Enfin, avec 71 déclarants qui demandent à pouvoir prélever a minima 5 000 grenouilles par an
et jusqu’à 30 000 (25961102, 26151942, 26160064, 26182825) ou 40 000 (27001521), voire davantage par cumul des demandes d’un même déclarant (26160064, 26161031, 26161428), ce qui représente au total 82 % de l’effectif global sollicité, la CPEPESC aimerait savoir comment l’Etat entend garantir la prise ou la détention d’un nombre limité d’individus tel que le prévoit le 4°e) de l’article L. 411-2.
Dans le détail, la CPEPESC constate que certaines demandes sont infondées ou irrégulières :
– tel est le cas des déclarations 25857489 et 25858072, de la même personne morale, qui interrogent quant à la légalité des captures effectuées entre 2023 et 2025 puisqu’il s’agit, comme évoqué, de premières demandes ;
– la déclaration 26494125 est déposée au nom d’une personne, salarié à la Chambre d’agriculture de Bourgogne-Franche-Comté, mais concernerait une autre personne ; au-delà du fait que cette demande apparait sur ce point irrégulière, elle est également abusive en ce qui concerne le quota réclamé : pas moins de 5 000 spécimens alors que la seule année de prélèvement remonte à 2024 (et non 2023 comme indiqué dans la partie Nature de la demande) avec un effectif annoncé de 1 350 ;
– le même constat s’impose pour les déclarations 27180732 et 27180062 de la même personne : les quotas élevés, respectivement de 10 000 et 5 000 grenouilles, sont injustifiés s’agissant de premières demandes et à défaut d’historique sur l’état des populations ;
– le n°27414976 déclare que « la mise à mort [est] pour la consommation personnelle » sous entendant donc qu’il n’y pas de commercialisation des animaux prélevés. Pourtant, il sollicite un quota de 10 000 grenouilles ; difficile dans ces conditions de considérer que les spécimens capturés seront consommés dans le seul giron famille/amis.

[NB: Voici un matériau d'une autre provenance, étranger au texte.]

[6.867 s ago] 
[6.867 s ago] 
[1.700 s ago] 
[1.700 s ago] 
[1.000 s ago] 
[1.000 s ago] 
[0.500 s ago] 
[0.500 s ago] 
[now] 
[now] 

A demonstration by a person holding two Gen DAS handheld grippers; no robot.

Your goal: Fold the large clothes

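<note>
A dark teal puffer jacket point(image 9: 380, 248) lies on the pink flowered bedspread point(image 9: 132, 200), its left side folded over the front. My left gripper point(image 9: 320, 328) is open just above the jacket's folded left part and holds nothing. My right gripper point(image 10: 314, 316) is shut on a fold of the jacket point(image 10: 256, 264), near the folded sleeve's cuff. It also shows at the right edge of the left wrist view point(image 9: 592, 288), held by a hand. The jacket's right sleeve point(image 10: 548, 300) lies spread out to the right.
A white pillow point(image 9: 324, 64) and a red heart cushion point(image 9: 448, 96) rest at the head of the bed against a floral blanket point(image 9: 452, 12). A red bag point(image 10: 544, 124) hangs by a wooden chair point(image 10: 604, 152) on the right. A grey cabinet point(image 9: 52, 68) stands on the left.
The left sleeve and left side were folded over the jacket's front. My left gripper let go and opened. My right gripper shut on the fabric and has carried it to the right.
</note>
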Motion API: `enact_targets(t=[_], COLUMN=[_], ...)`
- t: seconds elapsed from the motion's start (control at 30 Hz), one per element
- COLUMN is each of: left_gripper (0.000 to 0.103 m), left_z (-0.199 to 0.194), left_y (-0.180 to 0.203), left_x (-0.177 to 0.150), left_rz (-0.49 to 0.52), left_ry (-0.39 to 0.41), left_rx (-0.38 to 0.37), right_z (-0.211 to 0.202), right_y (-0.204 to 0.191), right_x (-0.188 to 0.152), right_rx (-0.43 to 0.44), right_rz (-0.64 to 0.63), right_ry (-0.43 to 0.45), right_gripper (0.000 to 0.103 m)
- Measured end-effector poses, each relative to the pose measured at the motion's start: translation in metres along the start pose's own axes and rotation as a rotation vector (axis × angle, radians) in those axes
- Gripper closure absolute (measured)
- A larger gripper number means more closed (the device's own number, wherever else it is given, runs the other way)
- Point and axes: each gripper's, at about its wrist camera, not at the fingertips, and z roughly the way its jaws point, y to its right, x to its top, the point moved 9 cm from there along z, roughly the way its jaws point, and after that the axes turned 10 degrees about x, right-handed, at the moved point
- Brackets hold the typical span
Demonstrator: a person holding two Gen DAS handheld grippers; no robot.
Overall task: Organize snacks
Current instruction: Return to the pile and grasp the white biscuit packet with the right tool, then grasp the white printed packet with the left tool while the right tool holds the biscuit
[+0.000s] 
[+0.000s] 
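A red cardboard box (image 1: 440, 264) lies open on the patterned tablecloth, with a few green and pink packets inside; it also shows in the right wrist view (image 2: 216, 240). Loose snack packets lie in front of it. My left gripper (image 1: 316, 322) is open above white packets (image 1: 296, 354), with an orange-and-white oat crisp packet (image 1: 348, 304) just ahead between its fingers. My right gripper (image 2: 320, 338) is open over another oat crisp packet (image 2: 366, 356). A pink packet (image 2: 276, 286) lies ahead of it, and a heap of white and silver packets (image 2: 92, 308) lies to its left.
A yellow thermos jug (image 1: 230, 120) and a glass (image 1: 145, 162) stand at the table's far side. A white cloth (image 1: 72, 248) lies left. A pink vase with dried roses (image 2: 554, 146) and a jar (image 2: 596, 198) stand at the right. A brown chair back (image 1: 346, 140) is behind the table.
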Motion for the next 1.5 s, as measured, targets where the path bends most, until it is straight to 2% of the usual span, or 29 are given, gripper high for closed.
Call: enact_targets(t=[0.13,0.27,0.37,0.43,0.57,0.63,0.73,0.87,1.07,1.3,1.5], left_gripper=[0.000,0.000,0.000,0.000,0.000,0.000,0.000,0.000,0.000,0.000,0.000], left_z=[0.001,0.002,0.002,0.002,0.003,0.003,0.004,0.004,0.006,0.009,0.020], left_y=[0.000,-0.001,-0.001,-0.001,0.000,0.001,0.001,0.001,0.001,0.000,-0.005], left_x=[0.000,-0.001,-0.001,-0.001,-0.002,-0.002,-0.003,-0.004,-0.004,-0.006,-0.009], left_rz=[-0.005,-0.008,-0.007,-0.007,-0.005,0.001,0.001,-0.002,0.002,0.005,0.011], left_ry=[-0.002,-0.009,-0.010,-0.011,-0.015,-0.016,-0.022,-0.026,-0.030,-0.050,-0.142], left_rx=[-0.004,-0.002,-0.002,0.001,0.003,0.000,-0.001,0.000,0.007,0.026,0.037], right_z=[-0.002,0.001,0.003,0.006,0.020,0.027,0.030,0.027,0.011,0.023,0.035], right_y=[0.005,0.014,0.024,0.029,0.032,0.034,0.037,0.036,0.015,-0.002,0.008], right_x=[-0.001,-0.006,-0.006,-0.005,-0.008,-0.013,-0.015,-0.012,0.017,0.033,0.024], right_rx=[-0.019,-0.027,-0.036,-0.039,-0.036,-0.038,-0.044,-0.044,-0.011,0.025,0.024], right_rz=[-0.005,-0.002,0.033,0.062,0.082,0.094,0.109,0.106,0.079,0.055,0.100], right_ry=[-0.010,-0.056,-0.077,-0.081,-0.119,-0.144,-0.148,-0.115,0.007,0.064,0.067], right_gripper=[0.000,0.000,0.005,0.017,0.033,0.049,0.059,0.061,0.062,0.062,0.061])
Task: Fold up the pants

– le déclarant 26875230 domicilié en Haute-Saône – pour info, 10 demandes concernent ce département – sollicite un renouvellement à l’identique à hauteur de 1 500 animaux sauf que son dernier arrêté remonte… à 2019 ; au passage, le service instructeur relèvera que l’intéressé fait état de la capture de 5 909 grenouilles en 2023, dont 900 consommées à des fins personnelles (et 5 300 relâchées !!), alors qu’il ne bénéficiait d’aucun encadrement réglementaire.
D’autres cas pourraient encore être abordés… mais la CPEPESC s’en tiendra là !
Pour conclure, elle manifeste une fois encore son opposition ferme à tous usages de la Grenouille rousse (commercial ou personnel) et ne cache pas que face à l’absence de prise en compte sérieuse de nos observations et d’autres contributions citoyennes elle pourrait être amenée à saisir la juridiction administrative, comme elle l’avait déjà fait en 2016 avec succès (TA Besançon, req. n°1600489, 17 mai 2018).